Return all of the data verbatim, dropping any picture.

(Stored items)
——
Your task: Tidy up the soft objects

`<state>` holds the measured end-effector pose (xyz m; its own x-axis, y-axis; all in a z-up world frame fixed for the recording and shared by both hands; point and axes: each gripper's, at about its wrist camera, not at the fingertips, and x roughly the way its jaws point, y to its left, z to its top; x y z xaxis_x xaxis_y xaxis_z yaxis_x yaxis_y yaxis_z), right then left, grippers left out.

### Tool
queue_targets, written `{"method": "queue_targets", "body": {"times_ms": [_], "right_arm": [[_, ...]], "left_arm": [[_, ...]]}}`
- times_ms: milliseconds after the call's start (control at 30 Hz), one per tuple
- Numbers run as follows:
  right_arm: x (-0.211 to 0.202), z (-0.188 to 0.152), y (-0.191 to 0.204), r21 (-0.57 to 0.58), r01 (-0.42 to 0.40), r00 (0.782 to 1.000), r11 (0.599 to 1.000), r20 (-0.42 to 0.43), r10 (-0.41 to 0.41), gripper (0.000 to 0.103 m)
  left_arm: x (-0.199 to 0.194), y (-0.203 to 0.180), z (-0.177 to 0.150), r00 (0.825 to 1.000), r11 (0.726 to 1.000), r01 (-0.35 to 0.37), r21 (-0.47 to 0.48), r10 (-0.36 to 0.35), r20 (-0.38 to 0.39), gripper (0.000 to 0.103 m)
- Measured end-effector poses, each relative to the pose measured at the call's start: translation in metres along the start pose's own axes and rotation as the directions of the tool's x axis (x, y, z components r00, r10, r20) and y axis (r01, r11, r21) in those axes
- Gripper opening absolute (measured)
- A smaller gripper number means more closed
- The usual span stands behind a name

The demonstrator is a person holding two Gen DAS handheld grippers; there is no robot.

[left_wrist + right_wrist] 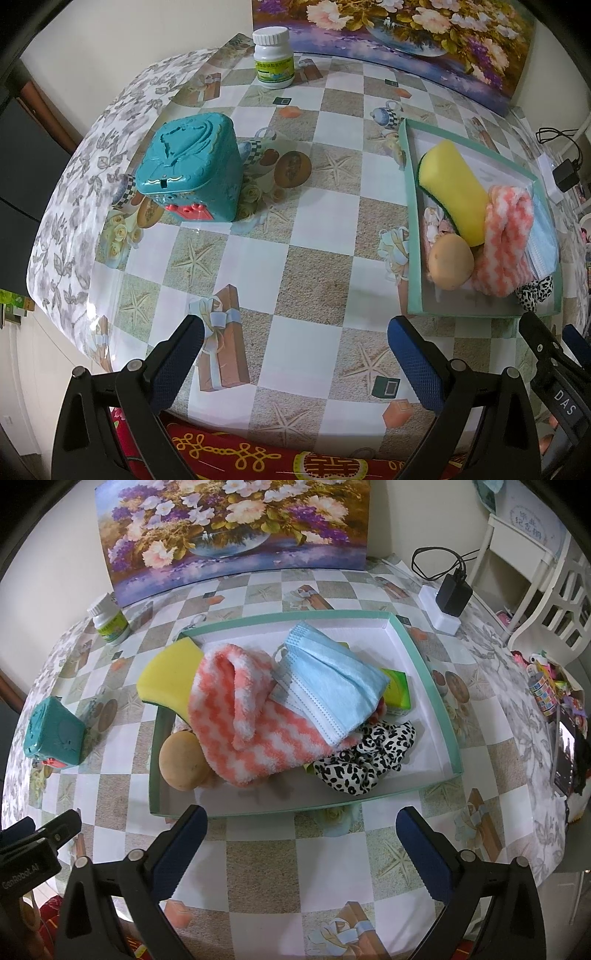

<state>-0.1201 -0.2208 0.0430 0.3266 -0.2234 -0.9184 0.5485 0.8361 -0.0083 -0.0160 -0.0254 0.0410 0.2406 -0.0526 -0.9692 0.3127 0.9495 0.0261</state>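
A shallow teal-rimmed tray (pixel 447 716) (pixel 413 236) holds the soft things: a yellow sponge (pixel 166 675) (pixel 456 192), a pink-and-white fuzzy cloth (pixel 236 731) (pixel 506 243), a blue face mask (pixel 332 686) (pixel 543 247), a leopard-print scrunchie (pixel 365 760) (pixel 535 291), a tan potato-like ball (pixel 183 762) (pixel 450 262) and a small green box (pixel 397 692). My right gripper (pixel 301 842) is open and empty, just in front of the tray. My left gripper (pixel 295 354) is open and empty over the table, left of the tray.
A teal plastic toy box (pixel 188 170) (pixel 53 734) stands left of the tray. A white pill bottle (pixel 273 57) (pixel 109 624) stands at the back by a flower painting (pixel 232 528). A charger and power strip (pixel 448 598) lie at the back right. Clutter sits at the far right edge.
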Motion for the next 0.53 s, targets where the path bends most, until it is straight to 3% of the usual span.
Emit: {"method": "queue_targets", "body": {"times_ms": [533], "right_arm": [[0.0004,-0.0002,-0.0006,0.0,0.0,1.0,1.0,-0.004,0.0,0.103]], "left_arm": [[-0.0015,-0.0005,-0.0002,1.0,1.0,0.004,0.007,-0.004,0.008,0.1]]}}
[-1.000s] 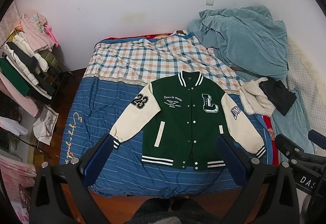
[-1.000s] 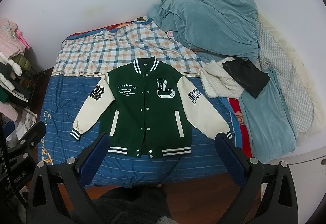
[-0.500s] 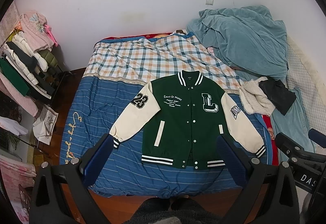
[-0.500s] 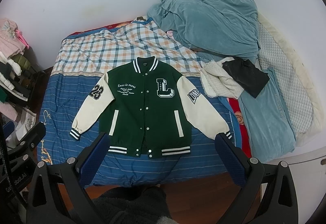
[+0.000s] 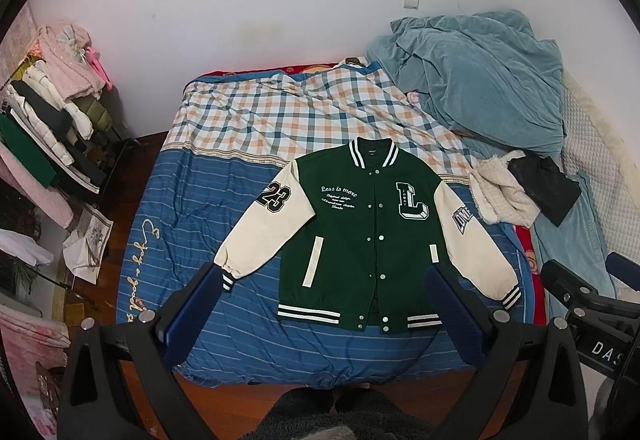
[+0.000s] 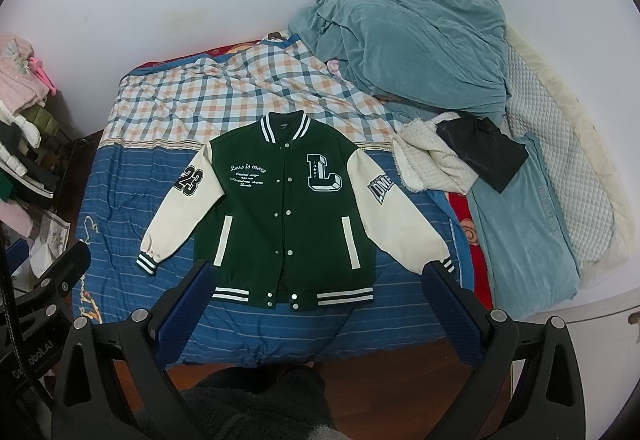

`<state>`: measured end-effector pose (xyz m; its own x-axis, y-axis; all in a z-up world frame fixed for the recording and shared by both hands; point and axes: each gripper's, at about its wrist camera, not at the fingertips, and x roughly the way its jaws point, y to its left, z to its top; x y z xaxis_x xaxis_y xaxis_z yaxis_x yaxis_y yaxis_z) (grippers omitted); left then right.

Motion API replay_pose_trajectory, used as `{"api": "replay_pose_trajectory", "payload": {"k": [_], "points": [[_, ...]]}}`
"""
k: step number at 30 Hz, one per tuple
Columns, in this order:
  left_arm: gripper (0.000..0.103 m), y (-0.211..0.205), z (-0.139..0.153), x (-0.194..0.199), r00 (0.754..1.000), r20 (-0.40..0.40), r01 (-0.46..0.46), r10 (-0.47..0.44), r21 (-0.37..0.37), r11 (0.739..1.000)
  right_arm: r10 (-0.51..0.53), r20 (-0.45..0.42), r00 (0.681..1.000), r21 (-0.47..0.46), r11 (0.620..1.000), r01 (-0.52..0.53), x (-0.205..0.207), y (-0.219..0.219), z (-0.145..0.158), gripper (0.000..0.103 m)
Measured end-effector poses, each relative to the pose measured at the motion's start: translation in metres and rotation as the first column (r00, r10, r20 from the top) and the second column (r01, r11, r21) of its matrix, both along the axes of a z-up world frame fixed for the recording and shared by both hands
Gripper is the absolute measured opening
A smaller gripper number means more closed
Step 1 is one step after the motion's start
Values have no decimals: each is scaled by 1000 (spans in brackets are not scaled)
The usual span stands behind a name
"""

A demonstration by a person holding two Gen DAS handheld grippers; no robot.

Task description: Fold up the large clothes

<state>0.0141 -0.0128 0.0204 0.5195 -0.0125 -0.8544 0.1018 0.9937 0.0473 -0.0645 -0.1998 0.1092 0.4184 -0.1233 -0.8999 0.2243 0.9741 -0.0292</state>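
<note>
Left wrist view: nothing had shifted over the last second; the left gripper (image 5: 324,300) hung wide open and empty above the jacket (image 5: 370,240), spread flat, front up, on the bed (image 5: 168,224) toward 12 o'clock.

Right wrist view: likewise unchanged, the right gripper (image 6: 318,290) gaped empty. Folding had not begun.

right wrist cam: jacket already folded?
No. The green varsity jacket lies flat and buttoned on the bed, both cream sleeves spread out to the sides, and neither gripper touches it.
</note>
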Motion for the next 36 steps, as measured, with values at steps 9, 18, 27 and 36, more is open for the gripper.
{"api": "replay_pose_trajectory", "payload": {"k": [9, 18, 27, 36], "points": [[103, -4, -4, -3, 1000, -3, 17, -17, -4, 1000, -14, -5, 1000, -3, 1000, 14, 4, 3, 2, 103], [103, -2, -27, 14, 994, 82, 76, -74, -30, 997, -61, 42, 997, 46, 997, 59, 11, 5, -8, 103], [103, -18, -119, 73, 989, 103, 107, -106, 1, 994, -360, 31, 932, 221, 912, 345, 17, -65, -127, 103], [103, -74, -245, 131, 997, -72, 50, -41, 122, 991, -674, -235, 700, 375, 602, 705, -20, -224, -341, 65]]}}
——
> [Solved problem]
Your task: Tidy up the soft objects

`<state>` holds the measured end-effector pose (xyz m; its own x-axis, y-axis; all in a z-up world frame fixed for the recording and shared by both hands; point and axes: each gripper's, at about its wrist camera, not at the fingertips, and x roughly the way its jaws point, y to its left, z to its top; x y z xaxis_x xaxis_y xaxis_z yaxis_x yaxis_y yaxis_z), right then left, grippers left out.

### Tool
queue_targets, written `{"method": "queue_targets", "body": {"times_ms": [_], "right_arm": [[_, ...]], "left_arm": [[_, ...]]}}`
- times_ms: milliseconds after the call's start (control at 30 Hz), one per tuple
- Numbers run as follows:
  right_arm: x (-0.211 to 0.202), z (-0.188 to 0.152), y (-0.191 to 0.204), r21 (-0.57 to 0.58), r01 (-0.42 to 0.40), r00 (0.782 to 1.000), r11 (0.599 to 1.000), r20 (-0.42 to 0.43), r10 (-0.41 to 0.41), gripper (0.000 to 0.103 m)
  left_arm: x (-0.199 to 0.194), y (-0.203 to 0.180), z (-0.177 to 0.150), r00 (0.825 to 1.000), r11 (0.726 to 1.000), r01 (-0.35 to 0.37), r21 (-0.47 to 0.48), r10 (-0.36 to 0.35), r20 (-0.38 to 0.39), gripper (0.000 to 0.103 m)
- Measured end-effector poses, each relative to the pose measured at the call's start: translation in metres along the start pose's own axes and rotation as the directions of the tool's x axis (x, y, z components r00, r10, r20) and y axis (r01, r11, r21) in those axes
- Gripper opening absolute (measured)
- A smaller gripper number means more closed
- The usual span stands behind a name

The demonstrator is a person holding two Gen DAS handheld grippers; there is no robot.

[left_wrist + right_wrist] 

<state>-0.1201 -0.2208 0.0430 0.3266 -0.2234 -0.9184 0.5485 0.8361 -0.0083 -0.0160 -0.0254 0.0410 0.2406 -0.0526 -0.9692 0.3127 0.9495 0.0261</state>
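A shallow teal-rimmed tray (pixel 447 716) (pixel 413 236) holds the soft things: a yellow sponge (pixel 166 675) (pixel 456 192), a pink-and-white fuzzy cloth (pixel 236 731) (pixel 506 243), a blue face mask (pixel 332 686) (pixel 543 247), a leopard-print scrunchie (pixel 365 760) (pixel 535 291), a tan potato-like ball (pixel 183 762) (pixel 450 262) and a small green box (pixel 397 692). My right gripper (pixel 301 842) is open and empty, just in front of the tray. My left gripper (pixel 295 354) is open and empty over the table, left of the tray.
A teal plastic toy box (pixel 188 170) (pixel 53 734) stands left of the tray. A white pill bottle (pixel 273 57) (pixel 109 624) stands at the back by a flower painting (pixel 232 528). A charger and power strip (pixel 448 598) lie at the back right. Clutter sits at the far right edge.
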Motion for the next 0.53 s, targets where the path bends most, until it is straight to 3% of the usual span.
Emit: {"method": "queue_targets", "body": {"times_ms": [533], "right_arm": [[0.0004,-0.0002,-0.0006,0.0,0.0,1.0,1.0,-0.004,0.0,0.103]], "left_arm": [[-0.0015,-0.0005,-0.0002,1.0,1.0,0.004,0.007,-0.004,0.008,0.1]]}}
[-1.000s] 
[-1.000s] 
[-0.500s] 
[-0.500s] 
[+0.000s] 
[+0.000s] 

`<state>`: measured end-effector pose (xyz m; its own x-axis, y-axis; all in a z-up world frame fixed for the recording and shared by both hands; point and axes: each gripper's, at about its wrist camera, not at the fingertips, and x roughly the way its jaws point, y to its left, z to its top; x y z xaxis_x xaxis_y xaxis_z yaxis_x yaxis_y yaxis_z) (grippers omitted); left then right.

Motion API replay_pose_trajectory, used as `{"api": "replay_pose_trajectory", "payload": {"k": [_], "points": [[_, ...]]}}`
"""
k: step number at 30 Hz, one per tuple
Columns, in this order:
  left_arm: gripper (0.000..0.103 m), y (-0.211..0.205), z (-0.139..0.153), x (-0.194..0.199), r00 (0.754..1.000), r20 (-0.40..0.40), r01 (-0.46..0.46), r10 (-0.47..0.44), r21 (-0.37..0.37), r11 (0.739..1.000)
  right_arm: r10 (-0.51..0.53), r20 (-0.45..0.42), r00 (0.681..1.000), r21 (-0.47..0.46), r11 (0.620..1.000), r01 (-0.52..0.53), x (-0.205..0.207), y (-0.219..0.219), z (-0.145..0.158), gripper (0.000..0.103 m)
Measured end-effector poses, each relative to the pose measured at the motion's start: translation in metres and rotation as the first column (r00, r10, r20 from the top) and the second column (r01, r11, r21) of its matrix, both along the axes of a z-up world frame fixed for the recording and shared by both hands
Gripper is the absolute measured opening
A smaller gripper number means more closed
Step 1 is one step after the motion's start
Values have no decimals: each is scaled by 1000 (spans in brackets are not scaled)
The usual span stands behind a name
"""

A demonstration by a person holding two Gen DAS handheld grippers; no robot.

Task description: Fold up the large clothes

<state>0.0141 -0.0128 0.0204 0.5195 -0.0125 -0.8544 0.1018 0.9937 0.0473 -0.0645 -0.1998 0.1092 0.4184 -0.1233 -0.8999 0.2243 0.9741 -0.0292</state>
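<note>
Left wrist view: nothing had shifted over the last second; the left gripper (image 5: 324,300) hung wide open and empty above the jacket (image 5: 370,240), spread flat, front up, on the bed (image 5: 168,224) toward 12 o'clock.

Right wrist view: likewise unchanged, the right gripper (image 6: 318,290) gaped empty. Folding had not begun.

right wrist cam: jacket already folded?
No. The green varsity jacket lies flat and buttoned on the bed, both cream sleeves spread out to the sides, and neither gripper touches it.
</note>
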Motion for the next 36 steps, as measured, with values at steps 9, 18, 27 and 36, more is open for the gripper.
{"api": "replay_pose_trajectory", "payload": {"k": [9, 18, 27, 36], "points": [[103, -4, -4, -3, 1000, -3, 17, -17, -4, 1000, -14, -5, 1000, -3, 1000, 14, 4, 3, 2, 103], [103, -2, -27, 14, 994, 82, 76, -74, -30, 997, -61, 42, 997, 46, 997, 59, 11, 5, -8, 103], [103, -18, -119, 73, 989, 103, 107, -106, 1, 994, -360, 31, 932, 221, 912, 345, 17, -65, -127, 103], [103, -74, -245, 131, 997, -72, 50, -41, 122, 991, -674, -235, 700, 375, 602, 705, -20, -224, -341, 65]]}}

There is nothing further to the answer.